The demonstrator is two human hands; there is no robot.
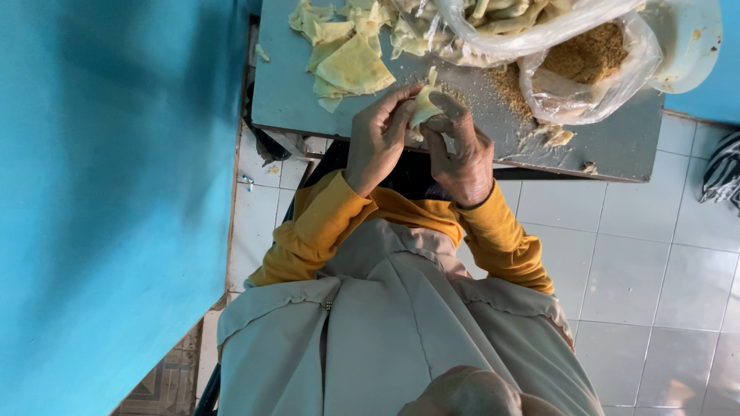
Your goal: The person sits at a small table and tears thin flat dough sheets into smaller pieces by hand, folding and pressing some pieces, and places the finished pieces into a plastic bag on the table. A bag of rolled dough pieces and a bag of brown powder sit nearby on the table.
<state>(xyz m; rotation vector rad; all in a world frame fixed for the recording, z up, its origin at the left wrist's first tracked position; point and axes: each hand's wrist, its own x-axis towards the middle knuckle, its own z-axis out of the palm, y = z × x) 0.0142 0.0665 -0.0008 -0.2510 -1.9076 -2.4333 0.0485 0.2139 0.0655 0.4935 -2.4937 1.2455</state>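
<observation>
I see two hands meeting in the upper middle of the frame, at the near edge of the grey flat table (pixel 609 146). The left hand (pixel 375 139) and the right hand (pixel 465 154) are both closed around one small folded piece of pale yellow dough (pixel 423 105), fingers pinching it from each side. Just above the hands, to the upper left, lies a pile of thin yellow dough sheets (pixel 351 58). To the upper right sits a clear plastic bag of brown crumbs (pixel 590 58), with loose crumbs spilled on the table beside it. A bright blue wall (pixel 108 192) fills the left side.
</observation>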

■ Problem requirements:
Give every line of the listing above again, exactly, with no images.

■ Solution for this exercise:
The demonstrator is two human hands; there is no robot.
Your goal: The person sits at a small table and tears thin flat dough sheets into smaller pieces by hand, folding and pressing some pieces, and places the finished pieces into a plastic bag on the table. A bag of rolled dough pieces and a bag of brown powder sit nearby on the table.
<state>(xyz m; rotation vector rad; all in a world frame fixed for the recording, z up, its origin at the left wrist's first tracked position; point and axes: each hand's wrist, its own x-axis towards the middle knuckle, its own z-axis out of the palm, y = z × x) 0.0142 0.0665 -0.0008 -0.2510 -1.9076 -2.4333 0.0485 0.2139 0.0655 0.4935 -2.4937 1.2455</state>
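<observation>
I see two hands meeting in the upper middle of the frame, at the near edge of the grey flat table (pixel 609 146). The left hand (pixel 375 139) and the right hand (pixel 465 154) are both closed around one small folded piece of pale yellow dough (pixel 423 105), fingers pinching it from each side. Just above the hands, to the upper left, lies a pile of thin yellow dough sheets (pixel 351 58). To the upper right sits a clear plastic bag of brown crumbs (pixel 590 58), with loose crumbs spilled on the table beside it. A bright blue wall (pixel 108 192) fills the left side.
</observation>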

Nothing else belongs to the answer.